Für die laparoskopischen kolorektalen Resektionen gilt somit, dass die onkologische Sicherheit nicht beeinträchtigt wird, sofern die onkologischen Grundprinzipien respektiert werden:
- Einhalten der Resektionsgrenzen
- Zentrale Gefäßligatur mit Radikalität bei der Lymphadenektomie
- Vermeidung von Impfmetastasen an den Trokaportalen durch Bergebeutel
- Einhaltung der „No-touch-Technik“ zur Vermeidung der Tumorzellaussaat
Dennoch werden derzeit weniger als 7 % aller Kolonmalignome in laparoskopischer Technik operiert (18).
Kontraindikationen für die laparoskopische kolorektale Chirurgie
Neben den allgemeinen Kontraindikationen für eine Laparoskopie (kardiovaskuläre oder pulmonale Instabilität, therapierefraktäre Koagulopathien) sind folgende lokale Kontraindikationen zu beachten: große Kolontumoren > 8 cm unklarer Dignität, T4-Tumore, Peritonealkarzinomatose, Dickdarmileus mit Distension, toxisches Megakolon, komplexe Fistelsysteme.

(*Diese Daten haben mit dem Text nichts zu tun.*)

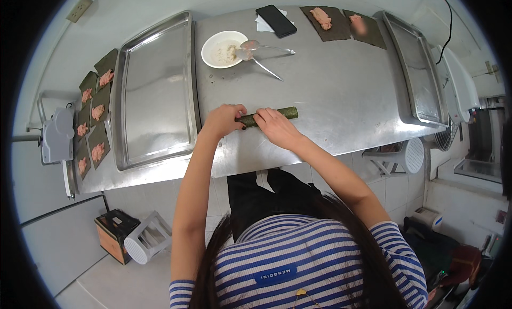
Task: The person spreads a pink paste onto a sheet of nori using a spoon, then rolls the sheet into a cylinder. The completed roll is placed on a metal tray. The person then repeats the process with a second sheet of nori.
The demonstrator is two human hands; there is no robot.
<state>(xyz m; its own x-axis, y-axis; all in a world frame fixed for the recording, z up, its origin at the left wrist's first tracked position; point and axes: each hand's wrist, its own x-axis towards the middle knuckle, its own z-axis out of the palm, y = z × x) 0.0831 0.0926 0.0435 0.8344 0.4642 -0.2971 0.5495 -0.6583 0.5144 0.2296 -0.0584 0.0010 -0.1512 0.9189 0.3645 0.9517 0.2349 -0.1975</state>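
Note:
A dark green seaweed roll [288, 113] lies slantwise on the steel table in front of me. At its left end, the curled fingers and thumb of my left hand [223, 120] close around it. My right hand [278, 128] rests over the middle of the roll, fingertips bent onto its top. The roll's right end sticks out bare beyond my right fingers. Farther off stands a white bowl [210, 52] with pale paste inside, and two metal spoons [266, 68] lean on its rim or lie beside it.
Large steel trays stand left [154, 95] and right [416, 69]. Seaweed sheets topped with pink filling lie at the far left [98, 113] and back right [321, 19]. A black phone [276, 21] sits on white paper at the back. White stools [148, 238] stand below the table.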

Die häufigsten Komplikationen
In der Qualitätssicherungsstudie „Laparoskopische kolorektale Chirurgie“ (19) aus den Jahren 1995 bis 2004 mit über 4800 Patienten lag die Konversionsrate bei 5,6 , die intraoperative Komplikationsrate bei 5,4 % und die postoperative Komplikationsrate bei 14 %. Die intraoperativen Komplikationen teilten sich wie folgt auf: Blutungen 1,7 %, iatrogene Darmverletzungen 1,3 %, Ureterverletzungen 0,3 % und Blasenverletzungen 0,1. Bei den postoperativen Komplikationen war die Anastomoseninsuffizienz führend mit 3,1 %. Es bestehen keine grundsätzlichen Unterschiede bei den Majorkomplikationen zwischen offenen und laparoskopischen Resektionen.
Port-Site-Metastasen
In den frühen 1990er Jahren hat das gehäufte Auftreten von Trokarmetastasen bei der laparoskopischen Therapie kolorektaler Karzinome für große Aufregung gesorgt, initiale Angaben lagen bei über 20 % (5, 6, 23). Die meisten Metastasen (80%) traten innerhalb des ersten Jahres an Trokarzugängen auf, die nicht zur Extraktion des Resektats benutzt worden waren und wurden auch gesehen, wenn ein Bergebeutel verwendet wurde.
Das gehäufte Auftreten von Trokarmetastasen in der laparoskopischen Chirurgie wurde auf verschiedene Ursachen zurückgeführt: erhöhter intraabdomineller Druck, Kamin-Effekt durch den Überdruck, Tumorzellverschleppung durch Instrumente und sonstige Manipulationen. Diskutiert wurde auch die Rolle des CO2, das Tumorzellen stimulieren kann, wobei die Azidose und der veränderte intrazelluläre Calciumstoffwechsel eine Rolle spielt, aber auch immunologische Effekte wie das Zytokinverhalten und auch das Tumorstadium der operierten Patienten.
Das in späteren Studien die Rate der Trokarmetastasen deutlich (10, 14) sank, führte zur Überlegung, dass augenscheinlich operationstechnische Faktoren eine Hauptursache für die Entwicklung der Metastasen sind: je erfahrener und trainierter der Operateur, desto niedriger die Metastasenrate.
In randomisierten Studien (15, 16) liegt die Häufigkeit der Trokarmetastasen mittlerweile zwischen 0 und 1,4 % und entspricht somit der Häufigkeit von Implantationsmetastasen bei der offenen kolorektalen Chirurgie von 0,6 % (9).